→ Task objective: Could you repeat the listing below exactly while leaving its pictures behind?

→ Source material:
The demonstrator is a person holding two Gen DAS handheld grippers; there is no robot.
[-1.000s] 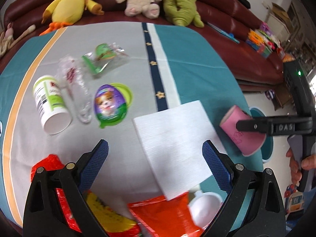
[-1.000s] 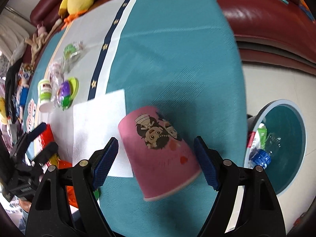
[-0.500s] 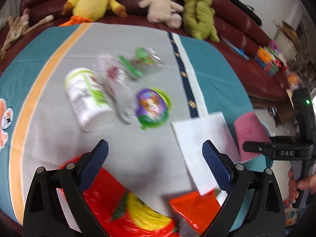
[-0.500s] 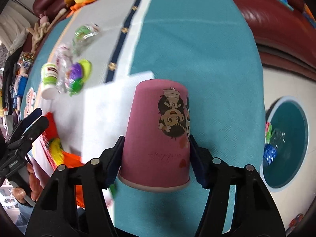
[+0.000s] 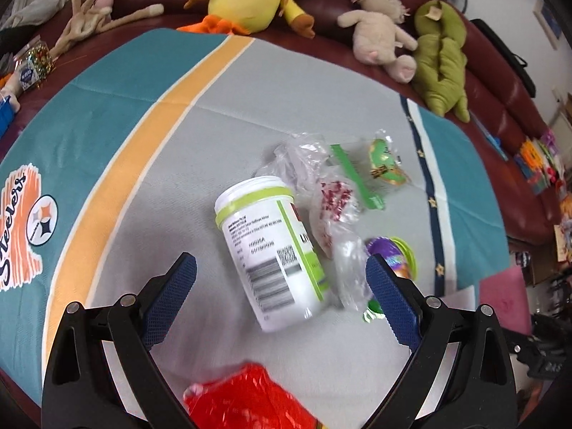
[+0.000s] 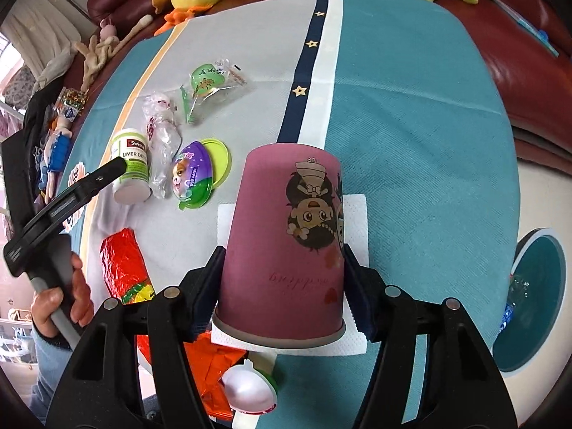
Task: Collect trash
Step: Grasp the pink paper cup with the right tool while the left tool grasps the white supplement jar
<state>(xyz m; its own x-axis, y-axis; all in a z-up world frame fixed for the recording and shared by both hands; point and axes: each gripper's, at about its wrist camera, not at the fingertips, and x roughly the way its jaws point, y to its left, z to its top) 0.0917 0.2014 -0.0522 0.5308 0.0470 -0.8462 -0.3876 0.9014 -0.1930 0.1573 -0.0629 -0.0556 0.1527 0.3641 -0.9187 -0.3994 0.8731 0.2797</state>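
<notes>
Clamped now on the pink paper cup, the right gripper has lifted it, ready for the bin, while the left gripper, jaws apart, has swung over the white bottle.

**Black grippers, blue pads, a pale blue sleeve**

Both tools look alike: the left gripper and the right gripper are matte black plastic, each arm a broad frame with triangular cut-outs and round silver rivets at the pivots. The jaws are faced with dark blue pads moulded in a fine diamond grid. From the side, the left tool is a long black bar on a grey handle. The left hand emerges from a light blue sleeve.
</notes>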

→ Result for this task:
The demonstrator is a person holding two Gen DAS handheld grippers; there is no robot.
[-1.000s] 
[-1.000s] 
[-0.500s] 
[-0.500s] 
[+0.000s] 
[+0.000s] 
Task: Collect trash
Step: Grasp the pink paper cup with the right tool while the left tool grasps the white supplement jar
<state>(xyz m; its own x-axis, y-axis; all in a z-up world frame fixed for the recording and shared by both hands; point and axes: each gripper's, at about its wrist camera, not at the fingertips, and x roughly the way its jaws point, y to its left, z to its top) 0.0917 0.2014 -0.0522 0.5308 0.0470 -0.8462 -0.3876 0.9014 -0.1930 0.1573 -0.0629 -0.0556 0.1527 0.3641 -0.9187 -0.3994 0.8731 0.2797</state>
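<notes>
Clamped now on the pink paper cup, the right gripper has lifted it, ready for the bin, while the left gripper, jaws apart, has swung over the white bottle.

**Black grippers, blue pads, a pale blue sleeve**

Both tools look alike: the left gripper and the right gripper are matte black plastic, each arm a broad frame with triangular cut-outs and round silver rivets at the pivots. The jaws are faced with dark blue pads moulded in a fine diamond grid. From the side, the left tool is a long black bar on a grey handle. The left hand emerges from a light blue sleeve.
</notes>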

No additional output is required for this exercise.